Richard Llewellyn Williams, (born December 28, 1929) was a career member of the Senior Foreign Service who, over three decades as a career U.S. diplomat, opened the first American consulate in mainland China since the 1940s (in Guangzhou, 1979), served as the first U.S. Ambassador to the Mongolian People's Republic from 1988 to 1990 (Diplomatic relations were established with the Mongolian People's Republic in January 1987) and then was named Consul General in Hong Kong from 1990 to 1993. Williams was also director of Chinese affairs at the U.S. State Department during the Tiananmen crisis.[1]
Richard L. Williams joined the Foreign Service in 1956. From 1965 to 1967 he was detailed to the White House correspondence staff.
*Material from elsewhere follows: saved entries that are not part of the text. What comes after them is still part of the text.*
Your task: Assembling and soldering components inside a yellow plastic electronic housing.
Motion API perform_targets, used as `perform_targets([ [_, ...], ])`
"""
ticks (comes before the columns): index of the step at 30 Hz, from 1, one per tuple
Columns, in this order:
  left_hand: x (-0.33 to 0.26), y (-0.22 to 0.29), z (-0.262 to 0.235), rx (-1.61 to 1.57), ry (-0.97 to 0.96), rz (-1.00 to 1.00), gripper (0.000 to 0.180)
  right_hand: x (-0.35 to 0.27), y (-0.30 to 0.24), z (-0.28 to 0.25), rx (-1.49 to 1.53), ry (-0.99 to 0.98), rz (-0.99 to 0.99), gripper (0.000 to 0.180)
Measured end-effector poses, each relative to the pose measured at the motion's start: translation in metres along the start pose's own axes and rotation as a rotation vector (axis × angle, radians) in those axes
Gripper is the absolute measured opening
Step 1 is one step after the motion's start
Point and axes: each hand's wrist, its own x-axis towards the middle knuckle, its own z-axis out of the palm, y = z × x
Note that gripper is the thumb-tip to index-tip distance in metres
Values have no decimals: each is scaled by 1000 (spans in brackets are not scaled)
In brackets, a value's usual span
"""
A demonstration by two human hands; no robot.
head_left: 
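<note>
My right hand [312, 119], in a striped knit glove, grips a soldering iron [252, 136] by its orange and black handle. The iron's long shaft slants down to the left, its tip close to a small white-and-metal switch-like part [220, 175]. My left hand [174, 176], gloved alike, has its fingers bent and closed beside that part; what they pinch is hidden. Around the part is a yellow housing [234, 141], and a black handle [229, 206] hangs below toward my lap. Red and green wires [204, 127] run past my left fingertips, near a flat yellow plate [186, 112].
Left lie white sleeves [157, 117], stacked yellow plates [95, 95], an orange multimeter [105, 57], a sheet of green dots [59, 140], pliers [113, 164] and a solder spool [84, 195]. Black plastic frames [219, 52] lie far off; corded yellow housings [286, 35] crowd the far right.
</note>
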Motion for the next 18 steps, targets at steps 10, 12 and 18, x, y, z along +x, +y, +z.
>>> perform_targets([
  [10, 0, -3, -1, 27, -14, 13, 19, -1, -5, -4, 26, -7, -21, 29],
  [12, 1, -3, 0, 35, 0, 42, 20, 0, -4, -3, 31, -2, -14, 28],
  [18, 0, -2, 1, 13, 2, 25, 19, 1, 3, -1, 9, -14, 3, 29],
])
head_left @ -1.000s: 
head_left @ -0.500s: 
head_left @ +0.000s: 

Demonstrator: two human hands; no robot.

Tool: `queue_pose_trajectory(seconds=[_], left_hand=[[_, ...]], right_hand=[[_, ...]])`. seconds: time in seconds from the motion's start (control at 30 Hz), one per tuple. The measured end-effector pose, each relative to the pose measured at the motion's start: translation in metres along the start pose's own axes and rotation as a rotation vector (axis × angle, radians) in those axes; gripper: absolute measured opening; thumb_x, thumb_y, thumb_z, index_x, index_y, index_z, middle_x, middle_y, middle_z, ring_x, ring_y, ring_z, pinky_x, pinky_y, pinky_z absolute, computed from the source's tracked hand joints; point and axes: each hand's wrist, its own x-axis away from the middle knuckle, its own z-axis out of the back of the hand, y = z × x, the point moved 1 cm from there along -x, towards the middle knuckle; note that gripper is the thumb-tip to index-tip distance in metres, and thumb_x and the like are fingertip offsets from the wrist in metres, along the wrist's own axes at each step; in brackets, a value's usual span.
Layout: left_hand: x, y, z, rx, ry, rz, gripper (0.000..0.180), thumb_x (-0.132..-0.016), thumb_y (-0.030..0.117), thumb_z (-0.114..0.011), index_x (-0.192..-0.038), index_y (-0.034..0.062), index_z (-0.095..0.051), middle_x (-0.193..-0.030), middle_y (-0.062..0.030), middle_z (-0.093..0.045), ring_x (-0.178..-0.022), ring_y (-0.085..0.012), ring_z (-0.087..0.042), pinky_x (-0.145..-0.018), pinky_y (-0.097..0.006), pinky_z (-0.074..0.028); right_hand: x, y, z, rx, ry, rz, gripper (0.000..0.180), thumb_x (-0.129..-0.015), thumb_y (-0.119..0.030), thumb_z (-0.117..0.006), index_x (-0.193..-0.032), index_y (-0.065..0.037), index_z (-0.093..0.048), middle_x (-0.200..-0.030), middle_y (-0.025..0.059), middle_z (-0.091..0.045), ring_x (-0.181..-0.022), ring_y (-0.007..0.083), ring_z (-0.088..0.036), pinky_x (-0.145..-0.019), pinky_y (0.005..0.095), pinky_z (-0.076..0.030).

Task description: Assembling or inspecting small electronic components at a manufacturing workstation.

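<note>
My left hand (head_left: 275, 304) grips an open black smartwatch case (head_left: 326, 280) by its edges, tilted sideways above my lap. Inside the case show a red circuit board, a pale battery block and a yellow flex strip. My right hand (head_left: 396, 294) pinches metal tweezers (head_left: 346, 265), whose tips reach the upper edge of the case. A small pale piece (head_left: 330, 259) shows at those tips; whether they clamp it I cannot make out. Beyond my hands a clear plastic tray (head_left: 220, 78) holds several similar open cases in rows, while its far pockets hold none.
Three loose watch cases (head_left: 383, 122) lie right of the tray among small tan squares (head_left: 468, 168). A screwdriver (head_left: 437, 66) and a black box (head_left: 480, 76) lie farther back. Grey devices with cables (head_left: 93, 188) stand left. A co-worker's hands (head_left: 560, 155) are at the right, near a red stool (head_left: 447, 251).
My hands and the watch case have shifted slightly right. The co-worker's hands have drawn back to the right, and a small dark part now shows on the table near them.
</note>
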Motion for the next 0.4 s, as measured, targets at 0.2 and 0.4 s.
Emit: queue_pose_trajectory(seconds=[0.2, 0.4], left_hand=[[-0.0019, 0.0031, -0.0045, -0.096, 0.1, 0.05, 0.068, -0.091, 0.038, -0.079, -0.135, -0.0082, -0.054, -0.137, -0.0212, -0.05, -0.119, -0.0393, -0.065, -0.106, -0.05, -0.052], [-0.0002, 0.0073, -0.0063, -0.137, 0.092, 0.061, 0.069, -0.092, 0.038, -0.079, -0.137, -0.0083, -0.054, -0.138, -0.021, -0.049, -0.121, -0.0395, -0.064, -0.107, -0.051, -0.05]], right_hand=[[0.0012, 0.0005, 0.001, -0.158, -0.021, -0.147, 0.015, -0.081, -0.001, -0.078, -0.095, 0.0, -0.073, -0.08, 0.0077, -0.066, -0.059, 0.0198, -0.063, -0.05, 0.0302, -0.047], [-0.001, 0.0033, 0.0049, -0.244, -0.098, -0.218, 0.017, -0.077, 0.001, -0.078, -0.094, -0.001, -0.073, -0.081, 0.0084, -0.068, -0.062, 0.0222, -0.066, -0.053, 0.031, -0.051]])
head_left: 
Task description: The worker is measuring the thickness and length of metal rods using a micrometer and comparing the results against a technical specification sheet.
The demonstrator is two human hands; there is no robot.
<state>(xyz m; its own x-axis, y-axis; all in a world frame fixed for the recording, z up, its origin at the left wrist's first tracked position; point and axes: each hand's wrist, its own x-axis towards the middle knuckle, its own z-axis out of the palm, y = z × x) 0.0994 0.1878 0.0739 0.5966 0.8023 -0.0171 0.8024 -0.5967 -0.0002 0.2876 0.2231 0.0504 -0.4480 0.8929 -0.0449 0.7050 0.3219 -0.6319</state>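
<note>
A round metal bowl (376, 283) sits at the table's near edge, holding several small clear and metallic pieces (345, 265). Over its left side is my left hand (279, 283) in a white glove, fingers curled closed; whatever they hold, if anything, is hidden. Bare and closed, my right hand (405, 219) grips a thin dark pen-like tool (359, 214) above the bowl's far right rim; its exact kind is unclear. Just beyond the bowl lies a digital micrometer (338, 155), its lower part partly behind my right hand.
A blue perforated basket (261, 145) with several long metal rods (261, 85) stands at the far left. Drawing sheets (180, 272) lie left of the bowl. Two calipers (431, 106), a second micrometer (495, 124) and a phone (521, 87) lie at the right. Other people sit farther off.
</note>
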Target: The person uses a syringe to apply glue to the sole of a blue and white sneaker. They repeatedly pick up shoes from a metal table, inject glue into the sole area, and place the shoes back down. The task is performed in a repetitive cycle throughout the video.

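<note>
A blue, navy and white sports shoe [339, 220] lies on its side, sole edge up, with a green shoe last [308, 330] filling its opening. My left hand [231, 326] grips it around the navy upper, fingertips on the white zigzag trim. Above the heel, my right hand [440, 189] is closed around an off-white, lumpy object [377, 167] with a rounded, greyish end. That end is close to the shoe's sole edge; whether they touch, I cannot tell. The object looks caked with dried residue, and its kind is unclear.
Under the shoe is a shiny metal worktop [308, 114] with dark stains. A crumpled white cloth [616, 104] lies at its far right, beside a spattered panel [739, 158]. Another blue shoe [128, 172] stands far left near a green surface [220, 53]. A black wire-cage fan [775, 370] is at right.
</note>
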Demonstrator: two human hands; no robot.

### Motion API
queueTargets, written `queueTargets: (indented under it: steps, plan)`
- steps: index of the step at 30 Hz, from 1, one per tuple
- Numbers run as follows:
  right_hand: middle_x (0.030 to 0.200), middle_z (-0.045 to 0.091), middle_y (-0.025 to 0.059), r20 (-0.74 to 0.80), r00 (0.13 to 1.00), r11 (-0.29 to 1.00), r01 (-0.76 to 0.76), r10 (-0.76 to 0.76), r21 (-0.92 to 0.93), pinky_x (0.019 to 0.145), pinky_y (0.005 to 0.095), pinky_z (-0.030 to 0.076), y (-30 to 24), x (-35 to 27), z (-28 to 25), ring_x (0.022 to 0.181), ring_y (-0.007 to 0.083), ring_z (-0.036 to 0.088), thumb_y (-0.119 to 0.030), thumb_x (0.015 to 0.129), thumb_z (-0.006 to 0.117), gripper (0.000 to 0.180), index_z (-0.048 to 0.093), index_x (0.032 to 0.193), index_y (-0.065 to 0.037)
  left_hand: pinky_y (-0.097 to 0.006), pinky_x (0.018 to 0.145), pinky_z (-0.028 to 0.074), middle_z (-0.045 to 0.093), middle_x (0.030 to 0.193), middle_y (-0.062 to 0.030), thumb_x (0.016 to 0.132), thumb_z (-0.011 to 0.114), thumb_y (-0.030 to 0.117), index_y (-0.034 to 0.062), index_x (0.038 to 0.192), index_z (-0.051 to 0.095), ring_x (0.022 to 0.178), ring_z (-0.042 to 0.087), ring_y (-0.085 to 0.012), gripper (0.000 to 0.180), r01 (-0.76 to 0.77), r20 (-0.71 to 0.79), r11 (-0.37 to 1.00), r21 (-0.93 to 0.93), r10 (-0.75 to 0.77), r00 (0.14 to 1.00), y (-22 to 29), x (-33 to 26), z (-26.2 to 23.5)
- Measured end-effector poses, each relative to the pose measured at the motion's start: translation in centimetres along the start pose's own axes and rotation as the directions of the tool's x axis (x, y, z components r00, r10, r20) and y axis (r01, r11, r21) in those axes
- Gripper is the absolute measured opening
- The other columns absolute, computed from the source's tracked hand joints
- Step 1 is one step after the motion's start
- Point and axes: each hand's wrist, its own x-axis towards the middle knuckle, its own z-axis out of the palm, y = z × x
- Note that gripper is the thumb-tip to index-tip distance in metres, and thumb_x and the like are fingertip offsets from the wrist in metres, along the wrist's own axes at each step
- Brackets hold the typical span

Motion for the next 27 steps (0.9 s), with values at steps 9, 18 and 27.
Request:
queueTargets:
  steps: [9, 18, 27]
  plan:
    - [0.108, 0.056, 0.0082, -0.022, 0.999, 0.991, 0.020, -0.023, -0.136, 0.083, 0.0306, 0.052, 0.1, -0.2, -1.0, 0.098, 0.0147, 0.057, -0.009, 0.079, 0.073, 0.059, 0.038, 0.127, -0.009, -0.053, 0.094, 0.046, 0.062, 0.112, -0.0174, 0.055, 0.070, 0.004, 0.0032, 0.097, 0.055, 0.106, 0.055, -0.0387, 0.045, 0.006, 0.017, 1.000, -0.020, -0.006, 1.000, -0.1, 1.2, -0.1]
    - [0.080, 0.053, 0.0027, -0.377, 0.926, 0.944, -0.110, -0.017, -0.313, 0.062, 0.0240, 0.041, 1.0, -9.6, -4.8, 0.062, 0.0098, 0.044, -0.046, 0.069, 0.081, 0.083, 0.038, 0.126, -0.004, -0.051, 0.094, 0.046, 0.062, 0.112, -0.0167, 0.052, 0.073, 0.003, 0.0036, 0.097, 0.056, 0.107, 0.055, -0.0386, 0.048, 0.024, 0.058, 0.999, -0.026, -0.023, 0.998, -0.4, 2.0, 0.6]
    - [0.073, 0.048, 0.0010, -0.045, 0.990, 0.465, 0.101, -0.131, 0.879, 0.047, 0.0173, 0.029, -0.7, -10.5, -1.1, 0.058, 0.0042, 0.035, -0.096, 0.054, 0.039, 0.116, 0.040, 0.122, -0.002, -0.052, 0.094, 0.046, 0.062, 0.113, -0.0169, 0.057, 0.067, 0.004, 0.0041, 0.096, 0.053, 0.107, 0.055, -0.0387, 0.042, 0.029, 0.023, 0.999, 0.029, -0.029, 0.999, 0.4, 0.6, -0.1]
From 1968 to 1972 he was a political officer at the U.S. consulate general in Hong Kong. Between 1972 and 1975 he served as an international relations officer for the Bureau of Intelligence and Research. He was a country officer for Fiji and Papua New Guinea at the Department of State from 1975 to 1977; and then a student at the National War College from 1977 to 1978. In addition he was Deputy Director of the Office of Micronesian Status Negotiations (1978–1979), consul general in Guangzhou (Canton) (1979–1981) (recounted in his 2005 memoir At the Dawn of the New China), and deputy consul general in Hong Kong (1981–1985). For seven years following his 1994 retirement from the Foreign Service, he taught graduate level China-related courses at Columbia and New York universities.
At the time of his nomination by President Ronald Reagan as U.S. Ambassador to Mongolia, Mr. Williams was Country Director of the Office of Chinese and Mongolian Affairs at the Department of State in Washington, DC. Given the infrastructure challenges in Ulaanbaatar at the time, the State Department decided to accredit an Ambassador stationed in Washington. Usual U.S. Government practice in such circumstances would be to co-accredit an ambassador from a neighboring country, usually a larger country. But Washington did not want to give the Mongolians the impression that it considered them an adjunct of either Moscow or Beijing.[2]
From 1940 - 1945, Williams was one of the kids on the radio program Quiz Kids. He served in the United States Army, 1953 - 1955.[3]
Mr. Williams graduated from the University of Chicago (A.B., 1948), Purdue University (B.S., 1951), and Harvard University (M.B.A., 1953). He was born in Chicago, IL and raised in East Chicago, IN. He is married, has two children, and resides in Menlo Park, CA.